特にヘイリーは歌が上手いという話は、もう三度も聞いた。今日一日で耳にタコが出来そうだ。
「あなたは、とてもいいお父さんなんですね」
ヘイリーの父親は、いくら語っても飽きないほどに娘のことが好きなようだ。
娘自慢に絡み酒という面倒くさい癖は持っているが、これが理想的な親の姿なのかもしれない。
「えぐっ……んぐっ……」
感情の昂ったヘイリーの父親は、ついに酒を片手に泣き始めた。
よくあることなのか、村長はヘイリーの父親の男泣きを気にもしていない様子だ。
「そんな目に入れても痛くないヘイリーが、魔物にさらわれて今も泣いているかもしれないと思うと……俺は毎日生きた心地がしないんだ……」
ヘイリーの父親が俺の肩を揺さぶった。
助けを求めて魔王リディアをチラ見すると、彼女の冷めた瞳と目が合った。
あ。

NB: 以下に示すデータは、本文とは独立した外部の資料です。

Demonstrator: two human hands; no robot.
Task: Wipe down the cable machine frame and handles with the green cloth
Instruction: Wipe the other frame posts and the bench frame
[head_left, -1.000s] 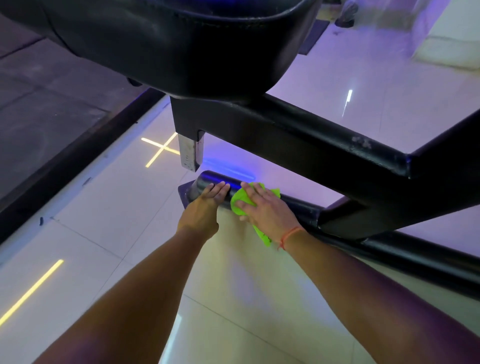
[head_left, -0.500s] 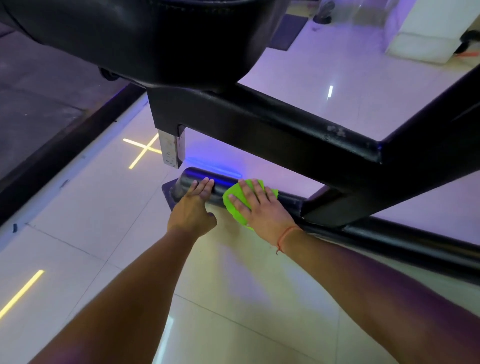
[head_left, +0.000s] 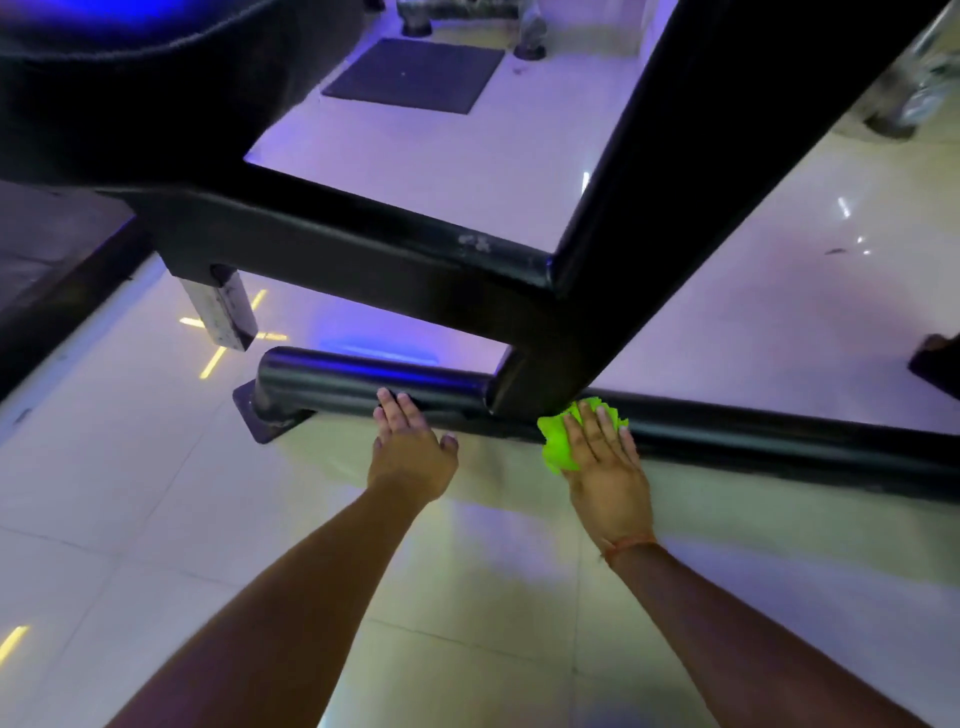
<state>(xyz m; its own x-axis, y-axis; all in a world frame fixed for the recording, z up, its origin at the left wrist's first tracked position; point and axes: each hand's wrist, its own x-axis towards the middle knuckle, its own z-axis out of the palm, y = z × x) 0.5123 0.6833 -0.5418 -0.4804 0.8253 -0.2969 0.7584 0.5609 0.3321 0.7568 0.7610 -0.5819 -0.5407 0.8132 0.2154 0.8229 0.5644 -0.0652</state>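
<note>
A black round base tube (head_left: 753, 439) of the machine frame lies along the tiled floor. A square black beam (head_left: 363, 249) crosses above it and meets a slanted upright (head_left: 675, 156). My right hand (head_left: 605, 467) presses the bright green cloth (head_left: 556, 447) flat against the tube, just right of where the upright's foot joins it. My left hand (head_left: 410, 452) rests bare on the tube further left, fingers spread over its top. The cloth is mostly hidden under my palm.
A black padded seat (head_left: 130, 78) overhangs the top left. The tube's left end sits on a bolted floor plate (head_left: 262, 415). A dark mat (head_left: 415, 75) lies on the floor behind. Glossy tiles stretch toward me below the tube.
My right hand has slid the cloth rightward along the base tube, from near its left end to past the upright's foot. My left hand also shifted right along the tube.
</note>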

これは助ける気ゼロだ。
「だからって無策で魔物の家に飛び込むわけにはいかねえ。いや、一度は飛び込んだんだけどよ。あれは間違いだった」
俺の気など知らず、ヘイリーの父親は俺のことを揺さぶり続けている。
もし俺が酒を飲んでいたら、激しい揺れのせいで今頃嘔吐しているだろう。
「俺が無駄死にしたら、家にいる母ちゃんを一人にしちまう。娘を失って、俺まで失うなんて、そんなの母ちゃんが可哀想だ。だから俺は、死ぬわけにはいかないんだよお」
「この人は愛妻家でもあるんですよ」
「……へ、へえ」
村長がヘイリーの父親が愛妻家だという情報を付け足してくれたが、情報の追加よりも俺を助け出してほしい。
「母ちゃんを一人残すなんて俺には出来ないが、だからってヘイリーを諦められるわけがないんだよお。大事な娘なんだもんよお、うおおお」
ついにヘイリーの父親は号泣し始めた。
おかげで俺に対する激しい揺さぶりは収まったが、号泣は号泣で対処に困る。
しばらく好きに泣かせていると、だんだんとヘイリーの父親は落ち着きを取り戻した。
そして、不穏なことを言い始めた。
「でもなあ、もし旅のお方でも魔物からヘイリーを救出できなかったら……村の男衆で魔物の家に乗り込むつもりだ」
「本気ですか?」
「村の男衆には協力を頼んである。あとは村長が首を縦に振ってくれればいいだけだ」
これは村長も初耳だったようで、先程まで酒でとろんとしていた目を見開いて驚ている。
「そうですか……村人たちは、あなたへの協力を承諾しているのですね」
「ああ。いざとなったら自分の命を優先するという条件付きだがなあ。一家の大黒柱がいなくなったら困る家は多い。だから俺もその条件は仕方がないと思ってる。むしろそんな状況なのに協力してくれるなんて、ありがたい話だあ」
「この人が一人で乗り込んだときには、魔物には全く歯が立たなかったんです」
二人の会話にただ耳を傾けている俺に、村長がまた補足情報をくれた。
「仕方ないだろお。人間対魔物じゃあ、魔物の方が圧倒的に有利なんだからさあ」
「その通りですよ。一人で魔物に挑んで、生きて帰って来られただけで儲けものです」
「だが、武器を持って男衆全員で立ち向かえば、あの魔物を殺せるはずだあ。夜中に魔物の家を焼き払ってもいいかもしれない。あの魔物は四肢を引き裂いて内臓を……」
「こら。子どももいる場で物騒なことを言うのはよしなさい……ああ、そうでした。子どもがいるのでしたね。少し早いですが、そろそろお開きにしましょうか」
部屋に戻った俺と魔王リディアは、布団を敷いて就寝する準備を始めた。
「酔っぱらいに絡まれた感は否めませんが……楽しかったですね」
「料理も美味じゃったのう」
「はい。みなさん、善い人たちでしたね」
「ああ、悪い人間ではない……明日になっても、そのことを忘れるでないぞ」
何となく魔王リディアが最後に言った言葉が気にかかり意図を尋ねようとしたが、布団に入った彼女は瞬く間に眠っていた。